About 30% of human tumours carry ras gene mutations1,2. Of the three genes in this family (composed of K-ras, N-ras and H-ras), K-ras is the most frequently mutated member in human tumours, including adenocarcinomas of the pancreas (∼70–90% incidence), colon (∼50%) and lung (∼25–50%)1,2,3,4,5,6. To constuct mouse tumour models involving K-ras, we used a new gene targeting procedure to create mouse strains carrying oncogenic alleles of K-ras that can be activated only on a spontaneous recombination event in the whole animal. Here we show that mice carrying these mutations were highly predisposed to a range of tumour types, predominantly early onset lung cancer. This model was further characterized by examining the effects of germline mutations in the tumour suppressor gene p53, which is known to be mutated along with K-ras in human tumours.
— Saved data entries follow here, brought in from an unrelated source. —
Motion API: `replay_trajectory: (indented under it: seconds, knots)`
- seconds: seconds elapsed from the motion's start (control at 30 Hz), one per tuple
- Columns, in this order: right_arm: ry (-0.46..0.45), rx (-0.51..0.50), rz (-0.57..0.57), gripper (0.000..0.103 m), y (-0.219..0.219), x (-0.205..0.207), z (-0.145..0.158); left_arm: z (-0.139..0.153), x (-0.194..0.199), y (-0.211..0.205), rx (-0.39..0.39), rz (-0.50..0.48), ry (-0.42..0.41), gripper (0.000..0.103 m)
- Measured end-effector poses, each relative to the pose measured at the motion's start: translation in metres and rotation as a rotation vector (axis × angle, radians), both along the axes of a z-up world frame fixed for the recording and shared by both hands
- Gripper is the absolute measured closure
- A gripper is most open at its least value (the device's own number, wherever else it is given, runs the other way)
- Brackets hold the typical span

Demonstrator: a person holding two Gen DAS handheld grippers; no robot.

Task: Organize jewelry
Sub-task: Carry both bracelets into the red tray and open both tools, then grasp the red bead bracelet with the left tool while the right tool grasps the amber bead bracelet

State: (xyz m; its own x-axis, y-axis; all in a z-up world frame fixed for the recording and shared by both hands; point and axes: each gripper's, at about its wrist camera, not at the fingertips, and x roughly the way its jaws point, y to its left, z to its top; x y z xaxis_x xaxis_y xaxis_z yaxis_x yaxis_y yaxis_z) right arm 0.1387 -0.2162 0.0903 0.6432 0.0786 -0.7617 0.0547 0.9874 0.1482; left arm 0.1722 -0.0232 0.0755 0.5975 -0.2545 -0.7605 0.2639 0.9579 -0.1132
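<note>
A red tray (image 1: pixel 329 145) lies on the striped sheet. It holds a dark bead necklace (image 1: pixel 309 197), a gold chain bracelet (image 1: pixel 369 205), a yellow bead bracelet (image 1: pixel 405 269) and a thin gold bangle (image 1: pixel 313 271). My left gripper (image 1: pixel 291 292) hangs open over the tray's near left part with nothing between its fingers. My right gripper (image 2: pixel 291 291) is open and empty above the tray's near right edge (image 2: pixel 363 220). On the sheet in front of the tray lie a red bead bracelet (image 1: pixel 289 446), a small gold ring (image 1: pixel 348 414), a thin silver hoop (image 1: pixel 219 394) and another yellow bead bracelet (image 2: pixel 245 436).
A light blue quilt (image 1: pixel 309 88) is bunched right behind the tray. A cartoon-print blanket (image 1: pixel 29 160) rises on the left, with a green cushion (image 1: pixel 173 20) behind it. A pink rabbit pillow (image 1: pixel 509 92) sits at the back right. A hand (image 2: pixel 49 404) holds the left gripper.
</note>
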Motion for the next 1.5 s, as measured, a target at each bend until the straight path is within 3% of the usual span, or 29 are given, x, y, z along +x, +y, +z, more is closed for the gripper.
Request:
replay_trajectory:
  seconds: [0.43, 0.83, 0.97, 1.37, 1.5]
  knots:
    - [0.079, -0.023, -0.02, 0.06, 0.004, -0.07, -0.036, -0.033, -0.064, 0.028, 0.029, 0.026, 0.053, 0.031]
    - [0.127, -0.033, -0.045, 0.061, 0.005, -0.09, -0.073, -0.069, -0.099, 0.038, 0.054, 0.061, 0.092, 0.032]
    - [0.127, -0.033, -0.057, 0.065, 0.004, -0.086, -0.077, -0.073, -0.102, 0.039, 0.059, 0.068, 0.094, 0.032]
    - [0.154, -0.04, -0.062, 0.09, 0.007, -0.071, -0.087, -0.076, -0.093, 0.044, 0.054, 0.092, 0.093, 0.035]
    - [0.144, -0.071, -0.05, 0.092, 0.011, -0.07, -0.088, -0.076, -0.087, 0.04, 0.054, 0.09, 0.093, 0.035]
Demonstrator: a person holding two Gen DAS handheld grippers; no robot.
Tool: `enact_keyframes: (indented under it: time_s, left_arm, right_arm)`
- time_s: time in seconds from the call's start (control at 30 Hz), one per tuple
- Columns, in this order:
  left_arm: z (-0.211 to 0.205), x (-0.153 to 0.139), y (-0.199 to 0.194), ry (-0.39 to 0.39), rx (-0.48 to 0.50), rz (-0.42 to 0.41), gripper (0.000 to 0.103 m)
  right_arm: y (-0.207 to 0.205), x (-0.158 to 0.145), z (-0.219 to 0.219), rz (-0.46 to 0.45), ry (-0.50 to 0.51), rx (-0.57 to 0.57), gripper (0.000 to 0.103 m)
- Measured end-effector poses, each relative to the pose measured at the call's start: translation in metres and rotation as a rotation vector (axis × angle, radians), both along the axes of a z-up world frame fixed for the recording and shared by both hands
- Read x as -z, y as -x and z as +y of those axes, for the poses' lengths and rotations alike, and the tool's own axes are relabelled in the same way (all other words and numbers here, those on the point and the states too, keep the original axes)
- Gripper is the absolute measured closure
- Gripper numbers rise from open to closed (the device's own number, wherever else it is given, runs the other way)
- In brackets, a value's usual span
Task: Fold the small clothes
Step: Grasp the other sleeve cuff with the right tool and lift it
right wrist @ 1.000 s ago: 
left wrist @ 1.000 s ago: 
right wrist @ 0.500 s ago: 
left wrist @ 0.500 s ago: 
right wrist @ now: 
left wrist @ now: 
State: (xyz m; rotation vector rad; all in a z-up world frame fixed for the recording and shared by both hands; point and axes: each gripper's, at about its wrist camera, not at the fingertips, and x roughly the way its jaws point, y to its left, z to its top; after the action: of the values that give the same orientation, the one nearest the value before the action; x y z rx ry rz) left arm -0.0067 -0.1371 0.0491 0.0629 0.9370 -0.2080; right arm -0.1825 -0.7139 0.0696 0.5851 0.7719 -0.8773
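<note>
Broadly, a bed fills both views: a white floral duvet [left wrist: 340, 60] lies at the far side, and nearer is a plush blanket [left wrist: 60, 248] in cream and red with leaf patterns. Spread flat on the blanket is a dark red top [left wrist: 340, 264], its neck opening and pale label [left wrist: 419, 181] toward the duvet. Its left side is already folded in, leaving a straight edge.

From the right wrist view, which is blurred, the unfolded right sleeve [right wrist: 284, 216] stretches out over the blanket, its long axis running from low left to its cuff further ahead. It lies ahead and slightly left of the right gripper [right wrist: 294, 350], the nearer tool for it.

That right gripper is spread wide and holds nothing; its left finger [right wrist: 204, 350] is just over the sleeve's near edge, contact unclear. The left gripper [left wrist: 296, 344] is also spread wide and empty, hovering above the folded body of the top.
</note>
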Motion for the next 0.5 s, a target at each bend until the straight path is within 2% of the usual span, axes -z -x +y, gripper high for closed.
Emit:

This approach has several advantages over traditional transgenic strategies, including that it more closely recapitulates spontaneous oncogene activation as seen in human cancers.

Suggested Citation

  • Leisa Johnson & Kim Mercer & Doron Greenbaum & Roderick T. Bronson & Denise Crowley & David A. Tuveson & Tyler Jacks, 2001. "Somatic activation of the K-ras oncogene causes early onset lung cancer in mice," Nature, Nature, vol. 410(6832), pages 1111-1116, April.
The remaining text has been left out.